*What you need to do*:
Exactly the lines from the opening of the records through the line containing "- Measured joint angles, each" should be copied, with both included.

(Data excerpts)

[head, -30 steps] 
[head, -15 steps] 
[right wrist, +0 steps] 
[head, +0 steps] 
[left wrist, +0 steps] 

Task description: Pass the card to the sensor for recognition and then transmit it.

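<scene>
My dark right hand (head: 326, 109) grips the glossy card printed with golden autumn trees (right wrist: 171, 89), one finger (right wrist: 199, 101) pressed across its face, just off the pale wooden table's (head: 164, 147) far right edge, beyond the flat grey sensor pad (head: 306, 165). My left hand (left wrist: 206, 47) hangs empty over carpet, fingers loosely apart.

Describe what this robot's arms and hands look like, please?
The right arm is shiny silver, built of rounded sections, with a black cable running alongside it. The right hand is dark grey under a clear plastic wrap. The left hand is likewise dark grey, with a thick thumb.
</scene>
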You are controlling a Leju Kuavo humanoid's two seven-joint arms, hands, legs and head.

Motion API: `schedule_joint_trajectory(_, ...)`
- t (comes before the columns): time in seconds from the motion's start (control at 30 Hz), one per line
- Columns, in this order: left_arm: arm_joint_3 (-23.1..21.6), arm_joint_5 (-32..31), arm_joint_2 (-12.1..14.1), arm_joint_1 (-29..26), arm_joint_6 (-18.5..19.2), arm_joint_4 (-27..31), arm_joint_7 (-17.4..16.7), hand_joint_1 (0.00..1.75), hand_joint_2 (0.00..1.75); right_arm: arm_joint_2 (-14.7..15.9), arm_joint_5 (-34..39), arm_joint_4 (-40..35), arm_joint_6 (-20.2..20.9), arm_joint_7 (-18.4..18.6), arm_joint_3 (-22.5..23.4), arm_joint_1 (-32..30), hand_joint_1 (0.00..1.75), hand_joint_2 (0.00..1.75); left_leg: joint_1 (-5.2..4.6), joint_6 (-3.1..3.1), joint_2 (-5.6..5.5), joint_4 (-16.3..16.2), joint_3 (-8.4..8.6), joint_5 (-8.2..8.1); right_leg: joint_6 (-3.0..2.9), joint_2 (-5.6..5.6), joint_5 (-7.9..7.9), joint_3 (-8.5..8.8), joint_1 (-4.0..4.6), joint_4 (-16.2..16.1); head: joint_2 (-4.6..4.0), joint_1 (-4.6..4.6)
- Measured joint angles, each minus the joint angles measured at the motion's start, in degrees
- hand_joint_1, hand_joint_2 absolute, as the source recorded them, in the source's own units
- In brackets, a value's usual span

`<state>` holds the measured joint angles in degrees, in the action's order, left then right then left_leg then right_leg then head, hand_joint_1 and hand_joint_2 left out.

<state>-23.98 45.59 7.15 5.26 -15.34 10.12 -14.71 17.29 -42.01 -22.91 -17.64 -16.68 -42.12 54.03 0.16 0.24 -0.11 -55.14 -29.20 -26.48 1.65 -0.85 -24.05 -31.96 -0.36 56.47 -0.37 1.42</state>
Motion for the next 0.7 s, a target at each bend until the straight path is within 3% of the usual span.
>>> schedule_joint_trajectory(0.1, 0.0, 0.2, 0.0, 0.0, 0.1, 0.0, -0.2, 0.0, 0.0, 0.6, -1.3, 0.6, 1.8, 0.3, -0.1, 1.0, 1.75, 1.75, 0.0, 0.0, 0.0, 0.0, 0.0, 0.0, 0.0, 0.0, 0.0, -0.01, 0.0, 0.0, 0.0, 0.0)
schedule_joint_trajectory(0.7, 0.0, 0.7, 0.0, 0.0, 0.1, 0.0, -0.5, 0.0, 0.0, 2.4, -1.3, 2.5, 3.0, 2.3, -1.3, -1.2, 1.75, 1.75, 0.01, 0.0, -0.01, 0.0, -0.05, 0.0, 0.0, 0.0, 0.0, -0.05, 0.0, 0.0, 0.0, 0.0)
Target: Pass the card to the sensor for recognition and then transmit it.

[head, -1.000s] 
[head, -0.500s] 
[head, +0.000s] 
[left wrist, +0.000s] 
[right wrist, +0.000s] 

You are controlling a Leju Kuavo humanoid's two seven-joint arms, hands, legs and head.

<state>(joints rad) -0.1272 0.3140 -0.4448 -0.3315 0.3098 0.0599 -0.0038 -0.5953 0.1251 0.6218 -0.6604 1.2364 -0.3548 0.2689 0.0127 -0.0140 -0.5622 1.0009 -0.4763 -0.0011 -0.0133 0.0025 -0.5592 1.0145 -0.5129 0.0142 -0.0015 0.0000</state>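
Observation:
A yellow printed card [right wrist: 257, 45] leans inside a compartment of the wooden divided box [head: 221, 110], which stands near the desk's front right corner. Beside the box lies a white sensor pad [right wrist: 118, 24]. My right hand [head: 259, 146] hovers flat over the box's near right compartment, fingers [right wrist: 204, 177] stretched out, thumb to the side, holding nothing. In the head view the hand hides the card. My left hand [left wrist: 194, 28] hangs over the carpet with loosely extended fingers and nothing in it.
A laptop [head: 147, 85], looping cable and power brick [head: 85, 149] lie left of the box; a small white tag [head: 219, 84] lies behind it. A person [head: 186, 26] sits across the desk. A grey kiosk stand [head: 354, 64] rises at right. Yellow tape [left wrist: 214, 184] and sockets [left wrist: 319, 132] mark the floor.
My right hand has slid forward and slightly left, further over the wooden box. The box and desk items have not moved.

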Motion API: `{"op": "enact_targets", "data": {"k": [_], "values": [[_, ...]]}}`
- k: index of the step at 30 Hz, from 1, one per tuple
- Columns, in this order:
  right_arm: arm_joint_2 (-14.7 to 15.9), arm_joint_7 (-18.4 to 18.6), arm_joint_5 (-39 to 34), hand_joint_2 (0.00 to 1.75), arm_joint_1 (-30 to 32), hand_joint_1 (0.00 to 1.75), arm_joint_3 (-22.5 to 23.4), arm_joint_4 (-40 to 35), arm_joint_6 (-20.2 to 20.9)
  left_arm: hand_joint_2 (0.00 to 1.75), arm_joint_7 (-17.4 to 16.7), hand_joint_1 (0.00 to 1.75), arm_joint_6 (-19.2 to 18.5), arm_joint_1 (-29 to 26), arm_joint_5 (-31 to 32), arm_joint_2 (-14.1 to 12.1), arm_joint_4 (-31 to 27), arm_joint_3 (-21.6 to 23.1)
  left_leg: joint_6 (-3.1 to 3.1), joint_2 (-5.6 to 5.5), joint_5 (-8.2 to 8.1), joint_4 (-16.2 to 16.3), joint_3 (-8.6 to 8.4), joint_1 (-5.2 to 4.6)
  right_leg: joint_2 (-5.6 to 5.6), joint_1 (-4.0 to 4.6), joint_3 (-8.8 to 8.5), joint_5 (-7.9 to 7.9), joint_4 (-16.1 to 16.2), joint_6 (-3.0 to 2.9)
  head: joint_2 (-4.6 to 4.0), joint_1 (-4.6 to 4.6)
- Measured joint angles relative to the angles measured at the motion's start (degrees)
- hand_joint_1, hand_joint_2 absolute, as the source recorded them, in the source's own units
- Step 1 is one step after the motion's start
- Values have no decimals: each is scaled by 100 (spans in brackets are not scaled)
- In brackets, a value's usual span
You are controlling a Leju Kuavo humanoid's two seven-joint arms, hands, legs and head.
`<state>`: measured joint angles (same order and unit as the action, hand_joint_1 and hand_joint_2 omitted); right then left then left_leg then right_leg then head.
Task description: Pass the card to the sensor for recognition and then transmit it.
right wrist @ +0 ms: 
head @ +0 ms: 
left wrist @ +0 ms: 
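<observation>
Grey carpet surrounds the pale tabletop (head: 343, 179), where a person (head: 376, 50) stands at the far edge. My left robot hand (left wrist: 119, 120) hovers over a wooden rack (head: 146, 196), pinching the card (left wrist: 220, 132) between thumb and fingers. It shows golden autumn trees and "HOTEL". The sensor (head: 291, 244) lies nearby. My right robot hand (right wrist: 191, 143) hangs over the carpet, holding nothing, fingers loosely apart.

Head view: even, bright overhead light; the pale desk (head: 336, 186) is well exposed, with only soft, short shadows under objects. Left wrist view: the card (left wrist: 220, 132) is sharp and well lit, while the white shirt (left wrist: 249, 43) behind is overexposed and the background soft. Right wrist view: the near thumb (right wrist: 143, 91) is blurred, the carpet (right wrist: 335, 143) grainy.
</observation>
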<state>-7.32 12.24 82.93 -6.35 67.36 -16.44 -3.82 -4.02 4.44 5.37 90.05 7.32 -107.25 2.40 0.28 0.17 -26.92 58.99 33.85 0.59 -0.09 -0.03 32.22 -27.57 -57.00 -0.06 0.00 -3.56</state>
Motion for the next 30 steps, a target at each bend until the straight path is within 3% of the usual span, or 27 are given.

*Task result*:
[head, -30 steps] 
[head, -15 steps] 
[right wrist, +0 steps] 
[head, +0 steps] 
[left wrist, +0 steps] 

Task description: Pass the card to the sensor for recognition and then transmit it.

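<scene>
My dark right hand (head: 326, 109) grips the glossy card printed with golden autumn trees (right wrist: 171, 89), one finger (right wrist: 199, 101) pressed across its face, just off the pale wooden table's (head: 164, 147) far right edge, beyond the flat grey sensor pad (head: 306, 165). My left hand (left wrist: 206, 47) hangs empty over carpet, fingers loosely apart.

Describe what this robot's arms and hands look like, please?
The right arm is shiny silver, built of rounded sections, with a black cable running alongside it. The right hand is dark grey under a clear plastic wrap. The left hand is likewise dark grey, with a thick thumb.
</scene>
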You are controlling a Leju Kuavo humanoid's two seven-joint arms, hands, legs and head.

Motion API: `schedule_joint_trajectory(_, ...)`
- t (comes before the columns): time in seconds from the motion's start (control at 30 Hz), one per line
- Columns, in this order: left_arm: arm_joint_3 (-23.1..21.6), arm_joint_5 (-32..31), arm_joint_2 (-12.1..14.1), arm_joint_1 (-29..26), arm_joint_6 (-18.5..19.2), arm_joint_4 (-27..31), arm_joint_7 (-17.4..16.7), hand_joint_1 (0.00..1.75), hand_joint_2 (0.00..1.75); right_arm: arm_joint_2 (-14.7..15.9), arm_joint_5 (-34..39), arm_joint_4 (-40..35), arm_joint_6 (-20.2..20.9), arm_joint_7 (-18.4..18.6), arm_joint_3 (-22.5..23.4), arm_joint_1 (-32..30), hand_joint_1 (0.00..1.75), hand_joint_2 (0.00..1.75); left_leg: joint_1 (-5.2..4.6), joint_6 (-3.1..3.1), joint_2 (-5.6..5.5), joint_4 (-16.3..16.2), joint_3 (-8.4..8.6), joint_5 (-8.2..8.1); right_leg: joint_6 (-3.0..2.9), joint_2 (-5.6..5.6), joint_5 (-7.9..7.9), joint_3 (-8.5..8.8), joint_1 (-4.0..4.6), joint_4 (-16.2..16.1); head: joint_2 (-4.6..4.0), joint_1 (-4.6..4.6)
- Measured joint angles, each minus the joint angles measured at the motion's start, in degrees

This output is finished.